Giving thanks for John this All Saints’ Day has reminded me again how “showing up” matters. The older I get, the more I realize how showing up is often the most important thing we can do. We may not have the right words; we might be late or dressed all wrong. But, our authentic presence often means more than we could have imagined.
LUTHERANS SHOULD HAVE LITTLE trouble understanding how important it is to show up – especially to receive the means of grace. Luther talked a lot about how the gospel comes to us “extra nos” (outside of us). The righteousness of Christ – outside of us – becomes our very own through the grace of God. When we show up for worship, God meets us there; and through the means of grace, we receive Christ’s forgiving and healing presence. We are reminded of who we are: beloved children of God and followers of Jesus Christ.
“Our authentic presence often means more than we could have imagined.”
The world is so effective at proclaiming the religions of consumerism, division, individualism, entertainment, and greed. Worship, for me, awakens and reorients me in the reign of God, empowers me to participate in God’s work, and grafts me once again into God’s alternative narrative of justice and mercy.

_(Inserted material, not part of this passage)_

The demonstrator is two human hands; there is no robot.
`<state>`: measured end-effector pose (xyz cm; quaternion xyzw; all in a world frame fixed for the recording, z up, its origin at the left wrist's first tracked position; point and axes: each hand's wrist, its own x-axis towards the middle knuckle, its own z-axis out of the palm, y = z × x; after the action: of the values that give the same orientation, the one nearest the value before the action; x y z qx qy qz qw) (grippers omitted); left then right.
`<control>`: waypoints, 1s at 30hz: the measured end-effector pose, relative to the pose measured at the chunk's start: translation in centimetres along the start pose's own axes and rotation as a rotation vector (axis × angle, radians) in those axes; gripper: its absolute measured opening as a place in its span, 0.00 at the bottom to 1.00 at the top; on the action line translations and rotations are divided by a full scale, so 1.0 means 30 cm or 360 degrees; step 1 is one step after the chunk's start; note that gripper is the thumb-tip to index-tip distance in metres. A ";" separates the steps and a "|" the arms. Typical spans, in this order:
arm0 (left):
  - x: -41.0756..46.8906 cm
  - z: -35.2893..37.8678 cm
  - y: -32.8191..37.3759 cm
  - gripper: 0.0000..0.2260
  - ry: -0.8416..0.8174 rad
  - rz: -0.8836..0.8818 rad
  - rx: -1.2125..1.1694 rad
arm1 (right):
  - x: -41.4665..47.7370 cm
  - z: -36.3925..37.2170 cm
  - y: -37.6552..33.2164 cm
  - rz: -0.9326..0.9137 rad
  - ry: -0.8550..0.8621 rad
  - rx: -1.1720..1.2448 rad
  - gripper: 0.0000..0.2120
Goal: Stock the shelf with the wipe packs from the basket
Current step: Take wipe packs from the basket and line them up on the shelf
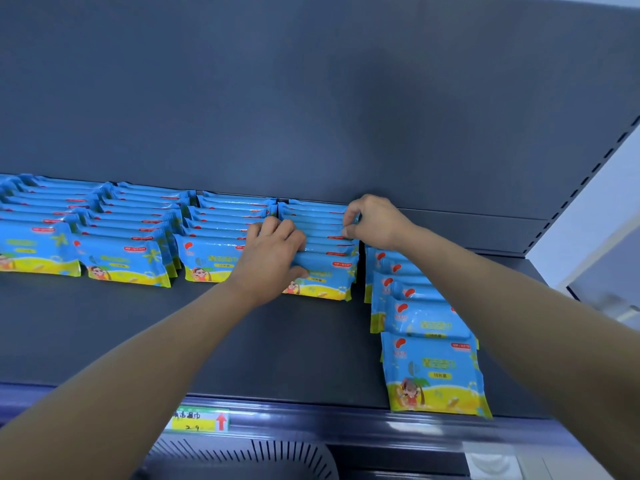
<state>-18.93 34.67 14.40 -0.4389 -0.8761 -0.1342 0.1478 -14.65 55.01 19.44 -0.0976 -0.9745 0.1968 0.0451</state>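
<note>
Both hands are up on the shelf [242,334], busy with one row of wipe packs [322,233]. The left hand [273,258] grips the front of that row, fingers curled over the pack tops and thumb pressed to the front pack's face. The right hand [375,221] pinches the right-hand edge of packs further back in the same row. Left of the left hand stand three more rows [124,237], upright and tidy. Under the right forearm a looser line of packs [433,372] runs toward the shelf's front lip. Below the left forearm a price tag [201,420] is clipped to the edge.
</note>
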 end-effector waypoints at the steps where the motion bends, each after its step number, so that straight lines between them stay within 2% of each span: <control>1: 0.004 -0.002 0.000 0.18 -0.0002 0.0004 0.0011 | -0.009 0.000 -0.006 -0.0010 0.0060 -0.0022 0.06; 4: 0.008 -0.005 0.002 0.18 -0.0015 0.0015 0.0053 | -0.047 0.006 -0.047 -0.0110 0.0154 -0.0035 0.05; 9: -0.002 -0.028 -0.005 0.13 -0.0056 0.0003 -0.0074 | -0.101 0.042 -0.083 -0.0232 -0.0091 -0.0134 0.06; 12: -0.035 -0.047 -0.019 0.11 -0.0077 0.0013 -0.0214 | -0.102 0.044 -0.075 -0.0203 -0.0094 -0.0123 0.03; 17: -0.112 -0.085 -0.067 0.10 -0.0174 -0.0048 -0.0296 | -0.107 0.078 -0.092 -0.0197 -0.0112 -0.0389 0.14; 23: -0.174 -0.132 -0.120 0.08 -0.0209 -0.0164 -0.0358 | -0.111 0.085 -0.137 -0.0100 -0.0048 -0.0561 0.09; 30: -0.162 -0.105 -0.103 0.11 -0.0133 -0.0158 -0.0249 | -0.122 0.084 -0.129 0.0041 -0.0023 -0.0431 0.11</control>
<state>-18.22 28.19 15.14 -0.4104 -0.8890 -0.1909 0.0695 -12.07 49.80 18.47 -0.1138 -0.9911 0.0648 0.0221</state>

Showing up matters. Kathleen Norris, who writes honestly about the journey of faith and doubt, talks about showing up in worship even when she struggles to believe. “I learned to be patient in my doubts and questions, she says, to be vigilant and attentive – not absenting myself from church, but participating even more.”
The Spirit calls us through the gospel – again and again and again. We need preachers to proclaim that word; we need a community willing to pour the water, share wine, break bread, and offer it as gospel to all of us who await with empty hands.